Political scientist says tensions may cool in wake of earthquake
Although she is on sabbatical this year, Political Science professor Reeta Tremblay has been sought out for her views about the political implications of the Oct. 8 earthquake in Kashmir. On Oct. 16, she was on CBC Radio twice.
Her research focuses on Kashmir, which has been a political flashpoint since the British Raj ended in 1947-48. It is also her homeland, since she is from India-controlled Kashmir.
She sees a silver lining in the horrific earthquake, which has taken an estimated 40,000 lives and affected about four million people, largely in Pakistan-controlled Kashmir.
“It’s a chance for India to send a positive image,” she said. “India was the first government to offer aid — rations, tents and helicopters, although the helicopters were declined for security reasons. Pakistan diverted 50,000 troops to the region for relief work.” Add to that the fact that some madrasas (religious schools) and extremist jihaddi cells were wiped out with everything else, and you have a respite from the political brinkmanship.
During the British rule, 60 per cent of India was directly ruled and 40 per cent, consisting of more than 500 princely states, was run by indigenous rulers though their external affairs and defense were controlled by the Indian British government. Kashmir was one of the princely states whose majority population was Muslim, its king was Hindu.
When the British left India, they advised the princely states to join one of the two nations — India or Pakistan. The king of Kashmir hesitated, not wanting to deliver the state to the Muslims, and equally loathe to give in to the secular, socialist nationalists running the newly independent India.
The tension has waxed and waned ever since. There have been regular elections and a mass-based secessionists movement in the Indian Kashmir, broken promises of plebiscites, complaints to the United Nations Security Council and agreements between India and Pakistan. These two heavily populated countries with nuclear capability have fought three wars since independence, and two of them were over Kashmir.

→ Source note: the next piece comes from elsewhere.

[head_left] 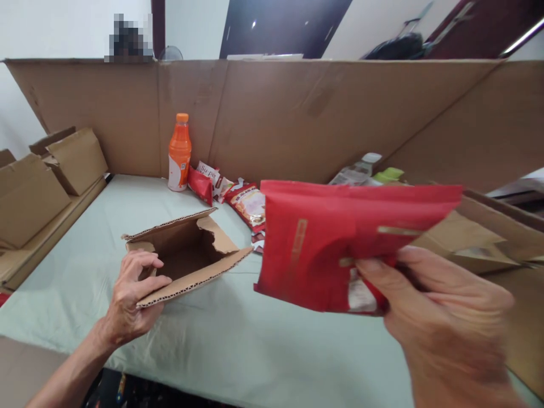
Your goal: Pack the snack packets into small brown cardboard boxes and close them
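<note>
My left hand (pixel 136 289) grips the near left edge of a small cardboard box (pixel 187 289), thumb and fingers closed on its wall. The box's top flaps stand up and its inside looks dark, with no contents visible. Up close on the right, my right hand (pixel 442 306) pinches a red packet (pixel 314 243) by its lower right part. Gold marks and a whitish patch show on the packet. It is held in the air, to the right of the box and apart from it, and it covers part of the table behind.
An orange drink bottle (pixel 179 153) stands at the back, beside several snack packets (pixel 246 204). Behind the red packet lies a clear plastic bottle (pixel 361 167) near a green item (pixel 389 174). Open cartons line the left (pixel 34 198) and right (pixel 488 238). A tall cardboard wall (pixel 272 119) closes the back.
</note>
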Motion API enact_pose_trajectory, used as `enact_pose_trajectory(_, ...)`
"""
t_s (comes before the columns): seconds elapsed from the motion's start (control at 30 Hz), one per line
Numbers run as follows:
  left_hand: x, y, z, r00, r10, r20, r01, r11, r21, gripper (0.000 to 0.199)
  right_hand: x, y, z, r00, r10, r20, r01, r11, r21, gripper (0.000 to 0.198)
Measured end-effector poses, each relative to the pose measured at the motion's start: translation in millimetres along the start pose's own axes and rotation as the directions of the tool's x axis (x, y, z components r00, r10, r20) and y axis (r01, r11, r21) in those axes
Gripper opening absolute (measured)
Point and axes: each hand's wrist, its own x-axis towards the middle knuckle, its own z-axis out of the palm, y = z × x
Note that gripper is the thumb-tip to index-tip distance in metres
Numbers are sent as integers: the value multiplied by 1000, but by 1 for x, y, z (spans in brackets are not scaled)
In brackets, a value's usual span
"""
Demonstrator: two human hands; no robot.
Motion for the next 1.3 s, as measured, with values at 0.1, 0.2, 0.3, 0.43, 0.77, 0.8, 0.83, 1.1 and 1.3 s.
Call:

Tremblay said the bombings of Sept. 11, 2001, got the Americans’ attention. The U.S. pressured both countries for a détente and forced the prime minister of Pakistan to crack down on terrorists in his country.

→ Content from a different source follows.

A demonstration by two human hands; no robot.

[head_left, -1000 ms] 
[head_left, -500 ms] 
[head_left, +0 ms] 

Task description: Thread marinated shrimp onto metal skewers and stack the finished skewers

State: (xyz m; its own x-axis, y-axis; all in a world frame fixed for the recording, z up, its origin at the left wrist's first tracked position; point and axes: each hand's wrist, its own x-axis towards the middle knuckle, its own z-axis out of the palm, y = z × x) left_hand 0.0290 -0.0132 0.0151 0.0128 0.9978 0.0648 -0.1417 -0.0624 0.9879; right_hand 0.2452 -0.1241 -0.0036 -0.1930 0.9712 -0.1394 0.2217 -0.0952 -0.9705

Even among Muslims, views vary on Kashmir. “Opinion in Pakistan is different from opinion in Kashmir and India, for example. These are not cold facts. It’s a combination of theory and anecdote, human feelings and attitudes.”
Three years ago Tremblay went to Muzaffarabad, the capital of Pakistani Kashmir, to do research. She was aware of her suspicious status as a Hindu and a woman (“The army was our chaperone”) but in her interview with the prime minister of Pakistan-administered Kashmir, the bonding between the two was immediate. Knowing that her father’s family came fron the same hometown as his, he spoke with her warmly and nostalgically about the good old days and their town. Alas, Muzaffarabad, like many other smaller towns, was virtually wiped out by the earthquake.
Tremblay is a stout defender of the federal government for sending the DART, Canada’s Disaster Assistance Response Team, to Kashmir, though detractors have called it an expensive exercise aimed at impressing Canadian voters. In fact, more money should be put into DART, she said.
“Canada is not a great power,” she said. “We can’t compete with the U.S. in terms of foreign aid, but we can develop a niche in rescue and relief.”
She admitted that sending a rescue mission more than a week after the earthquake was “a bit late,” and recommended that officials “make up their mind, don’t make contradictory statements, and fast-track these policy decisions.”